On 2nd March, the Bangladesh Police Force delivered, they arrested Farabi Shafiur Rahman. He is a Muslim blogger who denounced atheism, had threatened Roy on Facebook posts. This is one of the comments posted by him: "Avijit Roy lives in America, so it's not possible to kill him right now. But he will be killed when he comes back." Responding to Rahman’s posts against "atheists", most of his followers said they ought to be killed to protect Islam. But, the authorities refused to comment on the question of whether, Farabi Rahman was one of the assailants or not. Rahman, also allegedly posted threats against the owner of the online bookstore, Rokomari.com, forcing him to stop selling Roy's books. And last year, he was detained -- then released -- for comments he allegedly made in support of the death of another blogger, Ahmed Rajib Haider. Further, Rahman posted pictures of the crime scene on the 26th of February, within minutes of the attack, which is further suggestive of his involvement in the murder somehow. 

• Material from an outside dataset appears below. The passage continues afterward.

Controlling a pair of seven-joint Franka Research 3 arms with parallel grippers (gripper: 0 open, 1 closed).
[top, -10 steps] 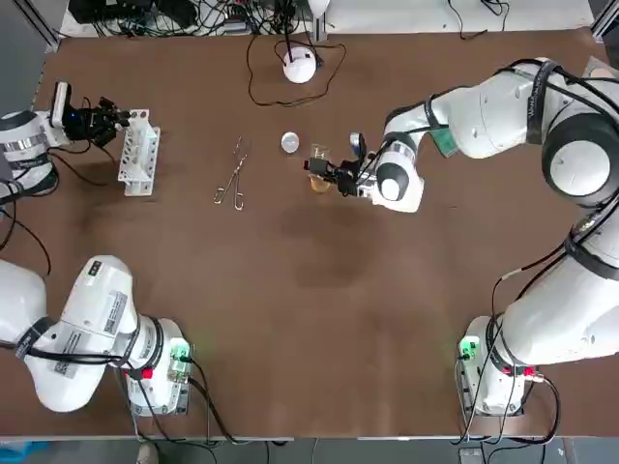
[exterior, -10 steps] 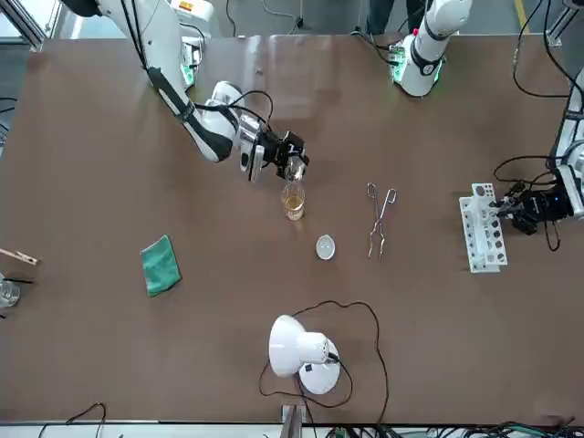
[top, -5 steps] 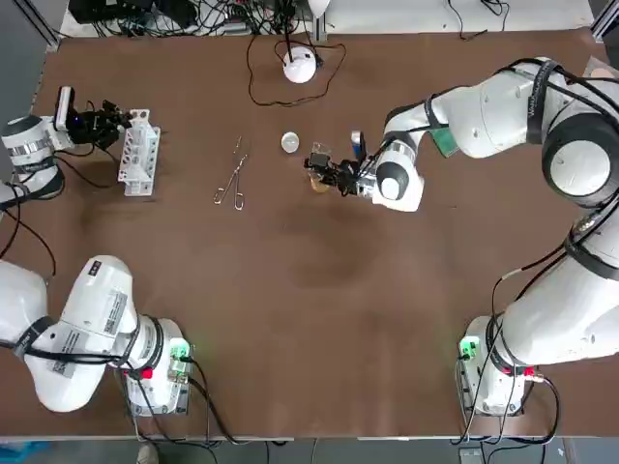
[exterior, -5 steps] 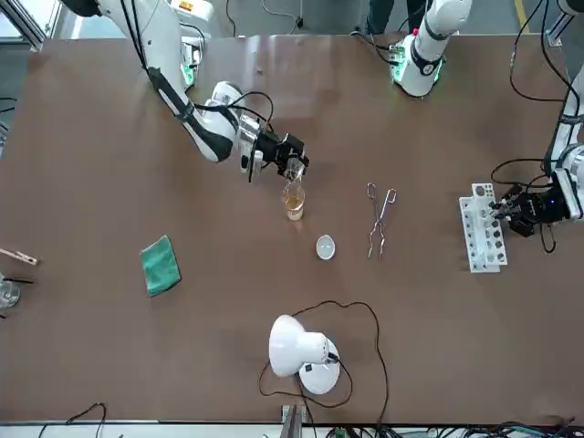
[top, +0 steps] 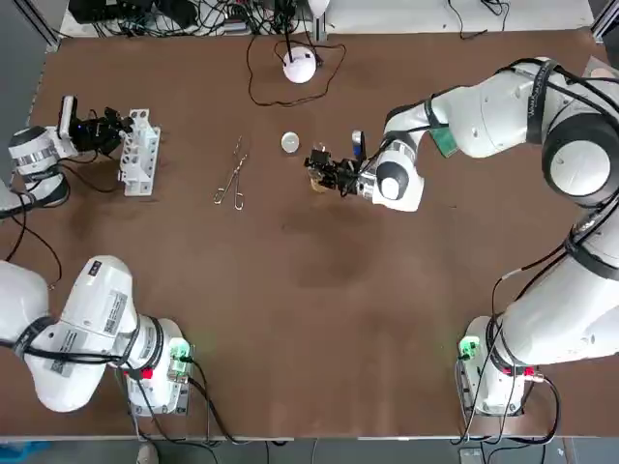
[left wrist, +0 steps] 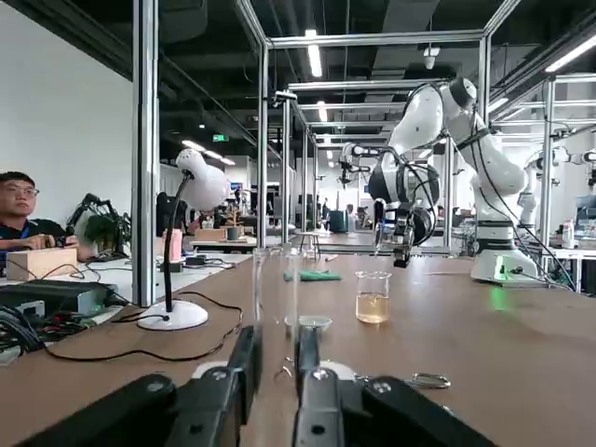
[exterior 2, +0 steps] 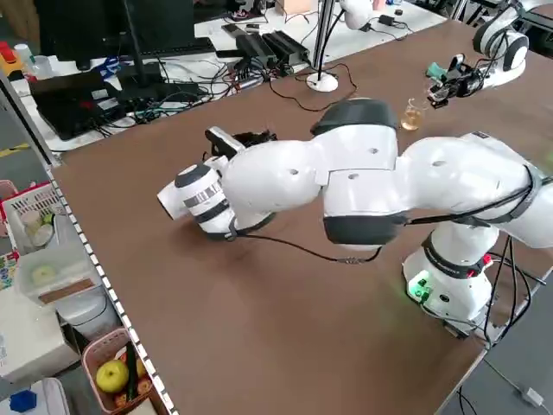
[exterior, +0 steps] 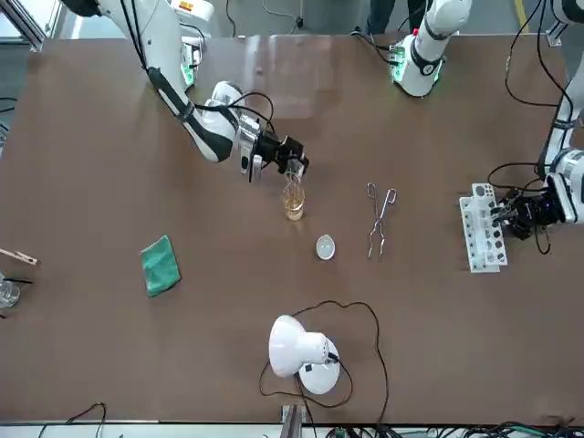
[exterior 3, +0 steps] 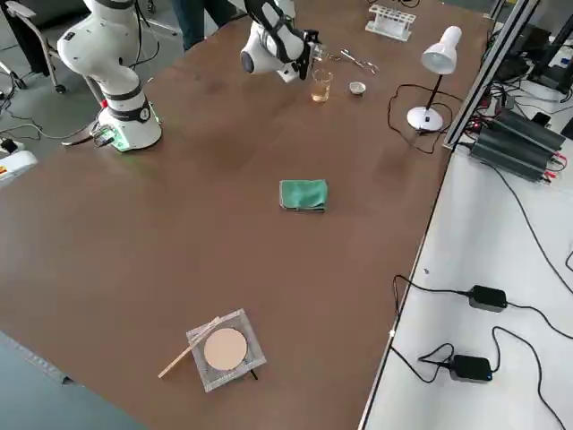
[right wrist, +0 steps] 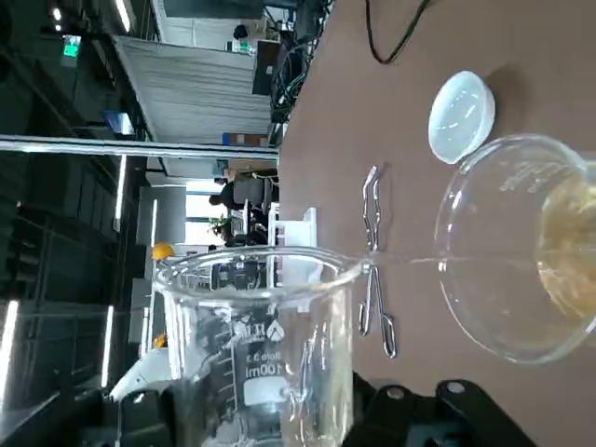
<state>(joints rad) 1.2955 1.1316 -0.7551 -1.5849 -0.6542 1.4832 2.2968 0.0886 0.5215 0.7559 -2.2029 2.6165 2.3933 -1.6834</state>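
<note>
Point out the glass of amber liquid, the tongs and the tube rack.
Glass of amber liquid (exterior: 293, 203), front view, its liquid-filled lower part.
Tongs (exterior: 379, 219), front view, the pivot.
Tube rack (exterior: 482, 230), front view, top plate's middle.

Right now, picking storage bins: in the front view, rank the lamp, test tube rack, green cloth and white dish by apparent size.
1. lamp
2. test tube rack
3. green cloth
4. white dish

Glossy glass beaker (right wrist: 256, 358), matt table (top: 290, 319)
</note>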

This is not the first murder of its kind that, Bangladesh has seen. Following the Shahbagh Protests in 2013, where there was uproar amongst the people in the country demanding the capital punishment of war criminal Abdul Quader Molla and the removal of the Jamaat-e-Islami from politics, various such attacks and assassinations were carried out.  Now, this movement was largely organised via social media by young bloggers who advocated for free thought, atheism and wanted scientific values to prevail over religion, much like Avijit Roy.  Islamist groups responded by organising protests calling for the execution of "atheist bloggers" accused of insulting Islam, and the introduction of a blasphemy law. In such an attack outside his house, blogger Asif Mohiuddin, was injured by four youths. A month after this incident, blogger, Ahmed Rajib Haider was killed by Islamist groups. Avijit Roy was deeply disgusted by the stand the Bangladeshi Media took at that time, by portraying young, bloggers as “crooks in the public eye”. And he voiced his opinions strongly. He wrote to International Organisations, like the Centre for Inquiry and International Human and Ethical Union, trying to garner support for the bloggers who, were jailed in Bangladesh at that time. He was joined by various other writers, activists, and prominent secularists and intellectuals around the world.

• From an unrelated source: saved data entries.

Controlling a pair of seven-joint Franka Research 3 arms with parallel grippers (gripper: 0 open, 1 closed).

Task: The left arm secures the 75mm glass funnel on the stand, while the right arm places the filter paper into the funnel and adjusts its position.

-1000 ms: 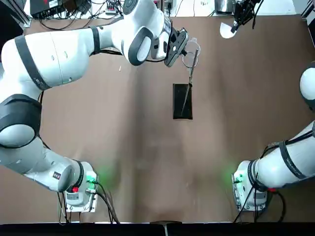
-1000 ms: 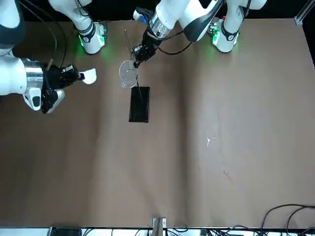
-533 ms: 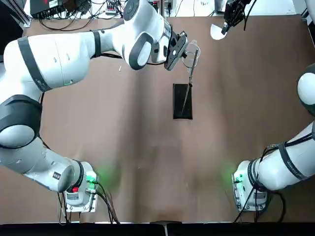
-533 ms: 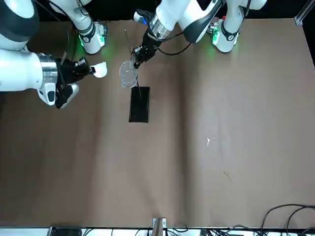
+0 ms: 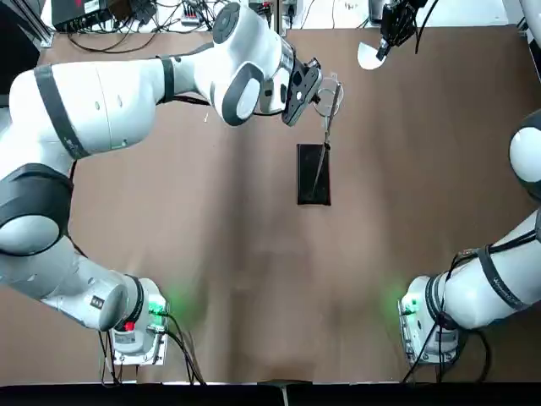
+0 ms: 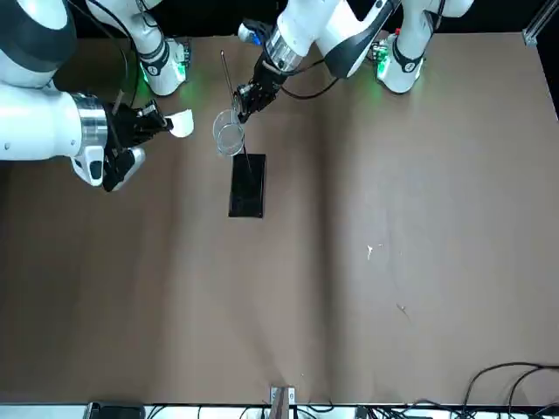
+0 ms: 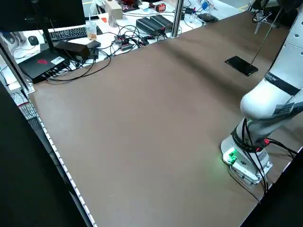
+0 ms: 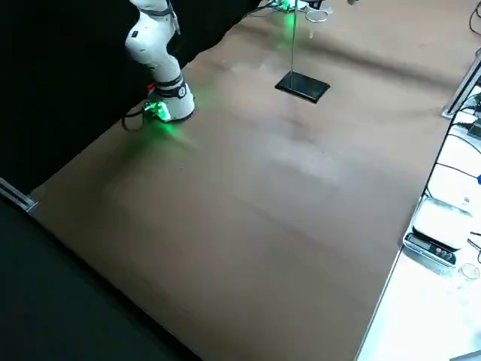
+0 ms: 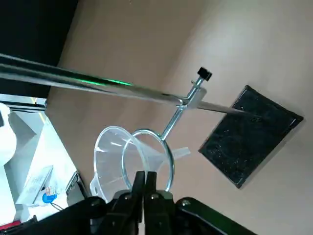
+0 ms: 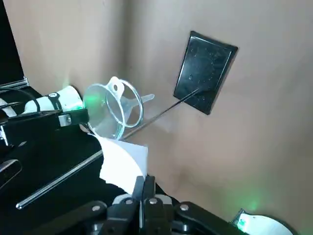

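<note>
No brand can be read. On the desk, a black box [image 7: 41, 64] carries a red mark and a pale label, its print too small to make out. The left arm [image 5: 101, 106] has a small label near its base, likewise illegible.

Around that box lie tangled black cables [image 7: 125, 40], with a monitor [image 7: 52, 16] and keyboard [image 7: 73, 33] close by. In the right side view, a balance-like device [image 8: 440, 229] sits beyond the table edge. The stand's black base [image 5: 314, 182] lies flat on the table [image 5: 254, 279]; its slanting rod [image 9: 137, 92] rises past the ring [image 9: 170, 159] and is an obstacle beside it. The glass funnel [image 9: 110, 161] sits tilted in that ring in the left wrist view, its stem through it.

The left gripper [image 9: 145, 178] is at the funnel's rim, its fingers drawn nearly together — clenched on the edge of the glass. The right gripper [image 10: 144, 183] grasps the white filter paper [image 10: 120, 164] between closed fingertips — the paper is out in the air to the funnel's side, outside the cone.
</note>
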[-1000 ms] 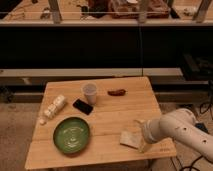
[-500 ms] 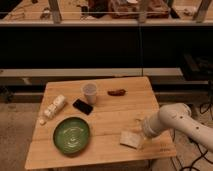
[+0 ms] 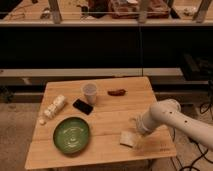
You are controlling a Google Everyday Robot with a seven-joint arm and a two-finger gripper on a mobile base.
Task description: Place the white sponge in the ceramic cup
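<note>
I see flat off-white sponge (image 3: 128,139) on wooden surface (image 3: 107,115), front right. Claw (image 3: 136,131) right at its edge; grip state, cannot tell. Small pale ceramic cup (image 3: 89,93) well apart, far side. My worry: soft pad folds, slips mid-carry; narrow cup rim catches it.

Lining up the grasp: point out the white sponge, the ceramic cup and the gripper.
white sponge (image 3: 127,139), camera view, centre of the pad.
ceramic cup (image 3: 89,93), camera view, outer wall below the rim.
gripper (image 3: 135,124), camera view, arm's tip just above the sponge.
</note>
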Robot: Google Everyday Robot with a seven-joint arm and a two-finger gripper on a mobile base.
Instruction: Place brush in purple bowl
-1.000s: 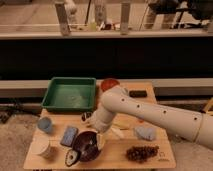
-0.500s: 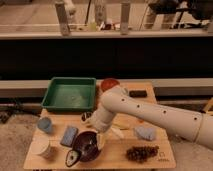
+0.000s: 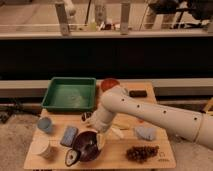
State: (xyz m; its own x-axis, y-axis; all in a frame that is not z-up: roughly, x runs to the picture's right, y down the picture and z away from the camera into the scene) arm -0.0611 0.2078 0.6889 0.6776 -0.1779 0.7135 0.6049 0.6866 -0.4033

Humayun Azad, was a Bangladeshi academic and poet, and was a contributor to Mukto-Mona and had survived a similar assassination attempt in Dhaka, only to be found dead in his Munich apartment a few months later, in 2004. Following his death, Roy writes in a tribute to him, how he was an admirer of Azad even before they met the similarities in their thinking on religion and how he lent support with his site when the academic was attacked. He ends the piece lamenting how Azad’s attackers had still not been caught and asks: “Did we really want a Bangladesh like this?”